**Try it**
Which lines below fall between the one containing "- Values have" and the one containing "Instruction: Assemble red"? Repeat them exactly, counting both of those lines, and add nothing else.

**Input data**
···

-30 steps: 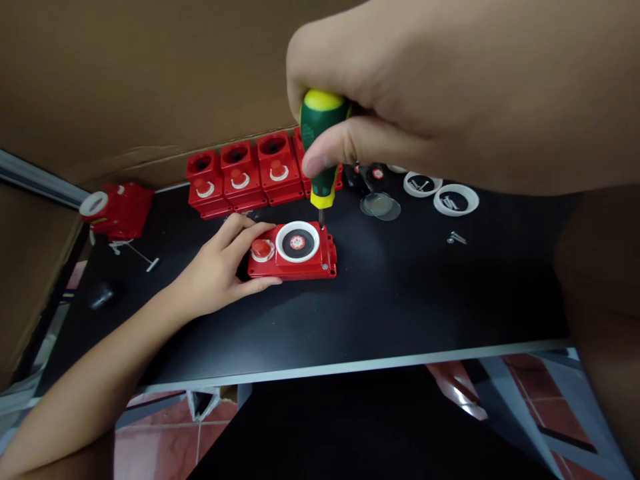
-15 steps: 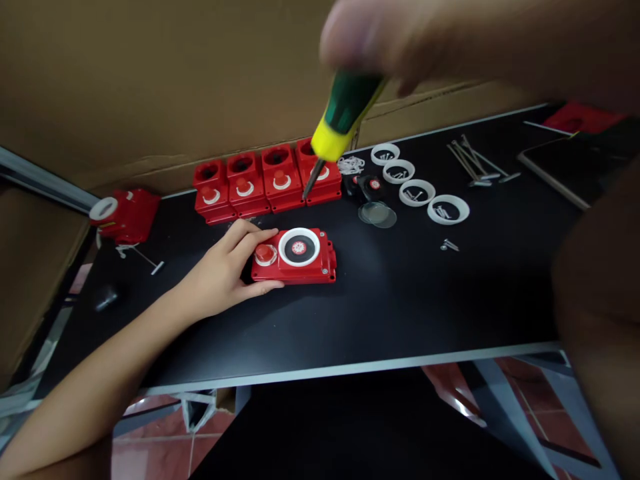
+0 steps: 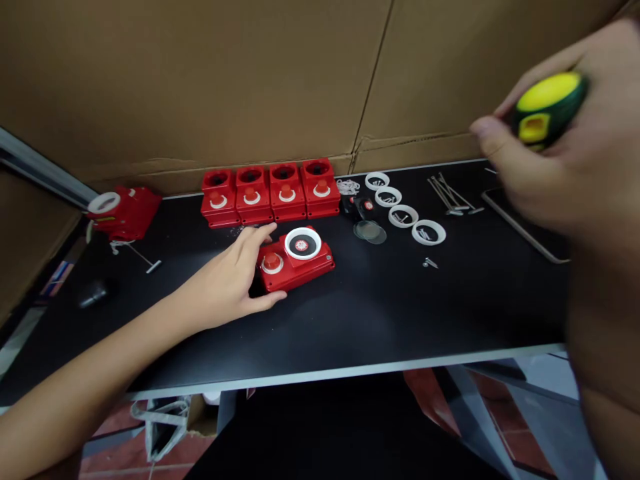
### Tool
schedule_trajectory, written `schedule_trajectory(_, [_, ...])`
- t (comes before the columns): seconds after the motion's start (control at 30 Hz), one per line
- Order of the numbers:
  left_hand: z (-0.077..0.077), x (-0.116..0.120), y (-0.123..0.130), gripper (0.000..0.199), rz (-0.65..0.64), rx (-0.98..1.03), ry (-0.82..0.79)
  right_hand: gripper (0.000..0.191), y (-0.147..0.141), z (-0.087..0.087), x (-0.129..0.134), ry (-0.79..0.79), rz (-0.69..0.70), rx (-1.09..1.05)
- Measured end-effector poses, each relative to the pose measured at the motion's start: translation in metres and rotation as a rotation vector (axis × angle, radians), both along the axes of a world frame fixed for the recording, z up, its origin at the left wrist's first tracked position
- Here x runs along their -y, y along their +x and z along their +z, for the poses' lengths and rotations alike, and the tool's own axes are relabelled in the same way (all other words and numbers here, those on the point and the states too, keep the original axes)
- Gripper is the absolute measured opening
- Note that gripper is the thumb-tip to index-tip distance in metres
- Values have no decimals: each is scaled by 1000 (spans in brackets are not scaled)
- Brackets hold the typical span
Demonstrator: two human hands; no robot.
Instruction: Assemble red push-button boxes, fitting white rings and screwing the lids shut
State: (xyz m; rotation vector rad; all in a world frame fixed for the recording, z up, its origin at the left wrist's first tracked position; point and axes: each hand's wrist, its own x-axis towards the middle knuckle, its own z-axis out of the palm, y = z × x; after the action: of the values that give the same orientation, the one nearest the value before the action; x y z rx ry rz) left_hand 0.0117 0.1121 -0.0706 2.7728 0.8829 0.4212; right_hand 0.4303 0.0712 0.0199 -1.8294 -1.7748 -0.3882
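Note:
My left hand (image 3: pixel 233 280) grips the left end of a red box (image 3: pixel 305 272), thumb along the near side and fingers on the far side. The box has a white ring around a black disc and a red knob with a white collar. It sits at an angle on the black table (image 3: pixel 380 313). My right hand (image 3: pixel 560 133) is raised at the upper right, closed around a screwdriver (image 3: pixel 550 110) with a green and yellow handle. The handle's end faces me, and its shaft is hidden.
Several similar red boxes (image 3: pixel 287 193) stand in a row at the back. White rings (image 3: pixel 430 242) with screws inside are to their right, near clear discs (image 3: pixel 370 231), loose screws (image 3: pixel 430 263), metal rods (image 3: pixel 453 197) and a phone-like slab (image 3: pixel 530 230). Another red housing (image 3: pixel 133 217) lies at left.
My right hand has swung to the right with the screwdriver, away from above the boxes. The red box under my left hand has turned slightly, its right end now farther back.

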Motion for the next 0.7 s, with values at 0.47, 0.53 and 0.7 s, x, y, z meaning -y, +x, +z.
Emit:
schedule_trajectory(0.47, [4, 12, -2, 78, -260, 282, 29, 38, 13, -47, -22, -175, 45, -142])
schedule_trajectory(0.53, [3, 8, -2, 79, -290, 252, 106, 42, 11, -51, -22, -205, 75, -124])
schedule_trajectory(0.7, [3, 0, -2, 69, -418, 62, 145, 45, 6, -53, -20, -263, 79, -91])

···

**Answer to this problem**
- Values have no decimals: each is scaled by 1000 (spans in brackets are not scaled)
- Brackets hold the typical span
Demonstrator: two human hands; no robot.
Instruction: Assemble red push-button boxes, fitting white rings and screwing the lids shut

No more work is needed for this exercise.